Adding items to Dataset is slow compared to loading from Python list

Hi,

I’m building a Hugging Face Dataset from scratch from a TSV file. For this, my initial approach was to initialize a Dataset, then iterate over the TSV file to create a dictionary and then use the add_item() method to append the new entry to the Dataset. However, this has turned out to be quite slow. Here is a snippet of my code:

from datasets import ClassLabel, Dataset, Features, Value, Sequence
import pyarrow as pa

# Initialize Dataset
dataset = Dataset(
    pa.table({
        "tokens": [],
        "ner_tags": []
    })
)

# Some more code here to parse the TSV file into lines

for line in lines:
    # Some more code here to create a dataset entry
    dataset_entry = {
        "tokens": tokens,
        "ner_tags": tags
    }

    # dataset.add_item() # This is fast but you have to assign the dataset again as below to actually update `dataset`
    dataset = dataset.add_item(dataset_entry) # This is very slow

Alternatively, I later modified the loop above to build a Python list of dataset_entry items, and then used Dataset.from_list() to create the datase using such listt. That was much faster compared to the approach above.

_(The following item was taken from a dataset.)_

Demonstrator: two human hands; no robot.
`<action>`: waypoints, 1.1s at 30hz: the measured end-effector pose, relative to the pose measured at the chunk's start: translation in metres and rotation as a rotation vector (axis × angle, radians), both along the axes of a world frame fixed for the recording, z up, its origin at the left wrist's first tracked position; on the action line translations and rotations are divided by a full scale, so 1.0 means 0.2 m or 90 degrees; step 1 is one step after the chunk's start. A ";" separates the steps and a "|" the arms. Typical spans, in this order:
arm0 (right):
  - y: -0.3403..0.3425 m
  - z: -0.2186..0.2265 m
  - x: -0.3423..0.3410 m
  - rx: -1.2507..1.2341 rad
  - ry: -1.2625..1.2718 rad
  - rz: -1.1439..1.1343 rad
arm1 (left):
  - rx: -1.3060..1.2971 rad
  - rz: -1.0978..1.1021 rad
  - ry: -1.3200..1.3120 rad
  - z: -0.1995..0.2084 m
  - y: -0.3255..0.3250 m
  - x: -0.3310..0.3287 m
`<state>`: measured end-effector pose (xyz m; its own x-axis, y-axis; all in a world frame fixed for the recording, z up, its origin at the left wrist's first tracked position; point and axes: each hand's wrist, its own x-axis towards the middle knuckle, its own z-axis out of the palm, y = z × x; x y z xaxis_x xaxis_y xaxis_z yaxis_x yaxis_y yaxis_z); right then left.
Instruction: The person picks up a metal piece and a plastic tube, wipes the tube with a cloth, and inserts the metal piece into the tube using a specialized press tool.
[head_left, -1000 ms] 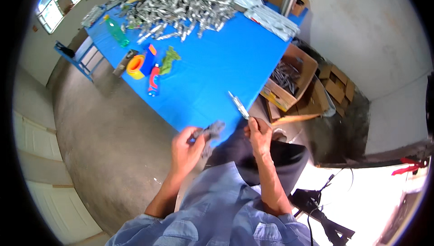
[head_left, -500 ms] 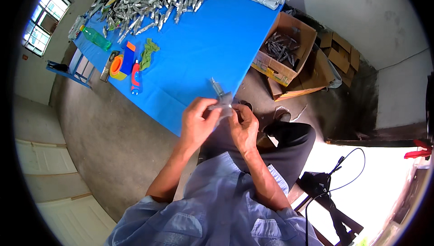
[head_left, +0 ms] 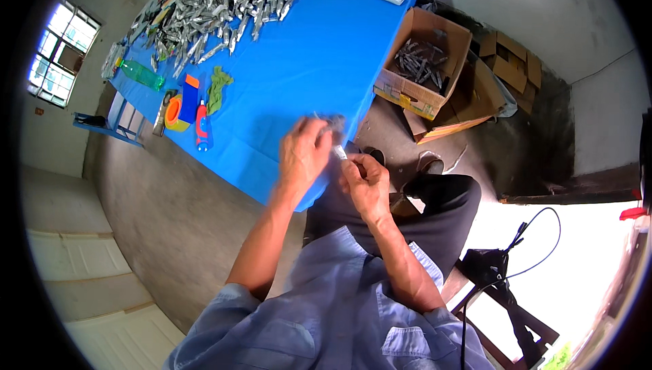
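Note:
Over the near right edge of the blue-covered table, my two hands work close together. My right hand [head_left: 369,185] is closed, thumb and fingers pinching one end of a slim silvery metal piece [head_left: 340,153]. My left hand [head_left: 303,155], smeared by motion, is curled around crumpled see-through plastic wrap [head_left: 331,124] at the far end of that piece. How much of the metal lies inside the plastic is hidden by my left fingers and the blur.
A heap of slim silvery wrapped pieces [head_left: 224,6] covers the far left of the blue table [head_left: 285,64]. Left lie a green bottle [head_left: 140,74], tape rolls [head_left: 176,112], a red-blue tool [head_left: 202,125] and a green cloth [head_left: 217,90]. Right stands a cardboard box [head_left: 424,93] holding similar pieces.
My left hand has moved up and away with the plastic, over the metal piece's far end. My right hand keeps its pinch near the same spot. The view has shifted slightly.

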<state>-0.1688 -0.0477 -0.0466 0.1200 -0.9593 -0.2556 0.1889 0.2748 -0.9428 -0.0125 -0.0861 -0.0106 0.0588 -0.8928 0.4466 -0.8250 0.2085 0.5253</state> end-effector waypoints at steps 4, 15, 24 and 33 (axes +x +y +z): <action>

Why is dataset = dataset.add_item(dataset_entry) so slow? Is there a way of making it faster and comparable to the .from_list() method?

Thanks

Hi ! Dataset objects store their data in Arrow format, which is a columnar format. It means it’s fast to add batches of data and slow to add rows of data. Creating from a list of data is also fast (you can see it as a big batch)